Work to complete
The data below needs to be returned exactly, line for line.
== Segment start ==
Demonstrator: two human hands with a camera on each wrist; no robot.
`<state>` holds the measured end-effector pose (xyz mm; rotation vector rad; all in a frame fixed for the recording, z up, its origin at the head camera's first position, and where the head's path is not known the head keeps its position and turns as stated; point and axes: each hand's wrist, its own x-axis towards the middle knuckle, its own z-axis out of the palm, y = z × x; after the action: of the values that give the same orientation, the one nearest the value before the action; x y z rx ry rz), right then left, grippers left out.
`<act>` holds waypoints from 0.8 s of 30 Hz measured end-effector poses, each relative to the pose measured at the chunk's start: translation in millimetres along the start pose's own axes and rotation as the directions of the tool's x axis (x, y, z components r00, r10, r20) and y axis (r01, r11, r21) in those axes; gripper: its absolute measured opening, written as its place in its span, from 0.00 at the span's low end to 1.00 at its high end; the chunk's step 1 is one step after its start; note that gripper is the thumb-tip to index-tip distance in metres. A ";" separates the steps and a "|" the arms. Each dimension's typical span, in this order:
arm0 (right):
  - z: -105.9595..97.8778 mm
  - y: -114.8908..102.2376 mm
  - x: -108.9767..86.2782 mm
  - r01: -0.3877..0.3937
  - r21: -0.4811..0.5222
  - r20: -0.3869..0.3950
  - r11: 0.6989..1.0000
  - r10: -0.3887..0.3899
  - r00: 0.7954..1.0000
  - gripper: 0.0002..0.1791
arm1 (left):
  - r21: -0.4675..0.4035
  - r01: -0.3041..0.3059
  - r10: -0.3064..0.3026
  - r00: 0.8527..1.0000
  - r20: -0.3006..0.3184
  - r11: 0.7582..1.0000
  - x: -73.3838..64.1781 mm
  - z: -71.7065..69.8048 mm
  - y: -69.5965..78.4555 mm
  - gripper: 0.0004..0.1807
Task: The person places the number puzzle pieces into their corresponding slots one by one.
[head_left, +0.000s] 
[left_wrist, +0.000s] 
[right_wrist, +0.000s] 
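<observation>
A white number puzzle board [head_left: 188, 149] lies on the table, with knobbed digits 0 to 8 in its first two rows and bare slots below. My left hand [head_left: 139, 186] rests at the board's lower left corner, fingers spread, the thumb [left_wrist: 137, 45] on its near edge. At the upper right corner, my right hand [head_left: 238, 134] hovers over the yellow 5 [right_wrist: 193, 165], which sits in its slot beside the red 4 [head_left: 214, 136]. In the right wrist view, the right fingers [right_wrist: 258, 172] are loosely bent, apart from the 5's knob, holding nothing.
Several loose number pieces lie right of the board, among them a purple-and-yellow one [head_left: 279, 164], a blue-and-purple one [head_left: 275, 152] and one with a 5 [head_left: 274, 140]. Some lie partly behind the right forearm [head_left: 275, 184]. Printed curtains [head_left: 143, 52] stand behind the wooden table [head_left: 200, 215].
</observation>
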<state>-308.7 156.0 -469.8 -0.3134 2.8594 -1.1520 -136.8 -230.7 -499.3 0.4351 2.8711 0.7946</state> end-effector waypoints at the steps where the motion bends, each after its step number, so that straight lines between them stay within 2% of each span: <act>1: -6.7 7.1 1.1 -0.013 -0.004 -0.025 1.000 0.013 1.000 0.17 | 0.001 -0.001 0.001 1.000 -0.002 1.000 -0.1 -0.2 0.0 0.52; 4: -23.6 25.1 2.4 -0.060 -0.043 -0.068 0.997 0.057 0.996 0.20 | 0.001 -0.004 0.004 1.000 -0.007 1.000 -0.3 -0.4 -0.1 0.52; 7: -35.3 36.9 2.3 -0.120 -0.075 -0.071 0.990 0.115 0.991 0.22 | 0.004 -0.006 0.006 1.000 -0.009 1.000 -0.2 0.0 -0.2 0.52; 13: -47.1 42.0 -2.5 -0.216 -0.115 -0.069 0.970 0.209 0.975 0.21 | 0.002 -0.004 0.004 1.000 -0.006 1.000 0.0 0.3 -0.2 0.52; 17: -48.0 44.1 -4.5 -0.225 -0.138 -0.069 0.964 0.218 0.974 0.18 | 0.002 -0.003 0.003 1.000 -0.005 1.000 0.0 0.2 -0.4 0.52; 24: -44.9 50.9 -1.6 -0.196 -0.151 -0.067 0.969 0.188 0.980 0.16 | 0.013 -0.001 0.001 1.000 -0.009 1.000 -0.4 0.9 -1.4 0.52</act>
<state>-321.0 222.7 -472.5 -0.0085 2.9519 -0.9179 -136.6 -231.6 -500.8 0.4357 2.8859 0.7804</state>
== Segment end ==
Solution to the problem
Demonstrator: two human hands with a camera on each wrist; no robot.
`<state>` holds the measured end-effector pose (xyz mm; rotation vector rad; all in a frame fixed for the recording, z up, its origin at the head camera's first position, and where the head's path is not known the head keeps its position and turns as stated; point and axes: each hand's wrist, its own x-axis towards the middle knuckle, its own z-axis out of the palm, y = z × x; after the action: of the values that give the same orientation, the one nearest the value before the action; x y z rx ry rz), right then left, grippers left out.
`<act>` holds waypoints from 0.8 s of 30 Hz measured end-effector poses, each relative to the pose measured at the chunk's start: translation in millimetres along the start pose's own axes and rotation as the directions of the tool's x axis (x, y, z components r00, r10, r20) and y axis (r01, r11, r21) in those axes; gripper: its absolute measured opening, written as its place in its span, from 0.00 at the span's low end to 1.00 at its high end; the chunk's step 1 is one step after its start; note that gripper is the thumb-tip to index-tip distance in metres. A ";" separates the steps and a "|" the arms. Each dimension's typical span, in this order:
arm0 (right):
  - z: -105.9595..97.8778 mm
  - y: -114.8908..102.2376 mm
  - x: -108.9767..86.2782 mm
  - r01: -0.3877..0.3937
  - r21: -0.4811..0.5222
  - r20: -0.3869..0.3950
  - r11: 0.6989..1.0000
  - r10: -0.3887..0.3899
  - r00: 0.7954..1.0000
  - gripper: 0.0002..0.1791
arm1 (left):
  - r21: -0.4675..0.4035
  - r01: -0.3041..0.3059
  - r10: -0.3064..0.3026
  - r00: 0.8527..1.0000
  - r20: -0.3006..0.3184
  - r11: 0.7582..1.0000
  - x: -73.3838..64.1781 mm
  - z: -71.7065..69.8048 mm
  - y: -69.5965..78.4555 mm
  - gripper: 0.0004..0.1807
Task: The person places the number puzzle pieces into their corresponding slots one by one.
[head_left, +0.000s] 
[left_wrist, +0.000s] 
[right_wrist, +0.000s] 
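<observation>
A white number puzzle board [head_left: 188, 149] lies on the table, with knobbed digits 0 to 8 in its first two rows and bare slots below. My left hand [head_left: 139, 186] rests at the board's lower left corner, fingers spread, the thumb [left_wrist: 137, 45] on its near edge. At the upper right corner, my right hand [head_left: 238, 134] hovers over the yellow 5 [right_wrist: 193, 165], which sits in its slot beside the red 4 [head_left: 214, 136]. In the right wrist view, the right fingers [right_wrist: 258, 172] are loosely bent, apart from the 5's knob, holding nothing.
Several loose number pieces lie right of the board, among them a purple-and-yellow one [head_left: 279, 164], a blue-and-purple one [head_left: 275, 152] and one with a 5 [head_left: 274, 140]. Some lie partly behind the right forearm [head_left: 275, 184]. Printed curtains [head_left: 143, 52] stand behind the wooden table [head_left: 200, 215].
</observation>
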<state>-308.7 156.0 -469.8 -0.3134 2.8594 -1.1520 -136.8 -230.7 -499.3 0.4351 2.8711 0.7946</state> end-effector waypoints at the steps where the motion bends, each after its step number, so that straight lines between them stay within 2% of each span: <act>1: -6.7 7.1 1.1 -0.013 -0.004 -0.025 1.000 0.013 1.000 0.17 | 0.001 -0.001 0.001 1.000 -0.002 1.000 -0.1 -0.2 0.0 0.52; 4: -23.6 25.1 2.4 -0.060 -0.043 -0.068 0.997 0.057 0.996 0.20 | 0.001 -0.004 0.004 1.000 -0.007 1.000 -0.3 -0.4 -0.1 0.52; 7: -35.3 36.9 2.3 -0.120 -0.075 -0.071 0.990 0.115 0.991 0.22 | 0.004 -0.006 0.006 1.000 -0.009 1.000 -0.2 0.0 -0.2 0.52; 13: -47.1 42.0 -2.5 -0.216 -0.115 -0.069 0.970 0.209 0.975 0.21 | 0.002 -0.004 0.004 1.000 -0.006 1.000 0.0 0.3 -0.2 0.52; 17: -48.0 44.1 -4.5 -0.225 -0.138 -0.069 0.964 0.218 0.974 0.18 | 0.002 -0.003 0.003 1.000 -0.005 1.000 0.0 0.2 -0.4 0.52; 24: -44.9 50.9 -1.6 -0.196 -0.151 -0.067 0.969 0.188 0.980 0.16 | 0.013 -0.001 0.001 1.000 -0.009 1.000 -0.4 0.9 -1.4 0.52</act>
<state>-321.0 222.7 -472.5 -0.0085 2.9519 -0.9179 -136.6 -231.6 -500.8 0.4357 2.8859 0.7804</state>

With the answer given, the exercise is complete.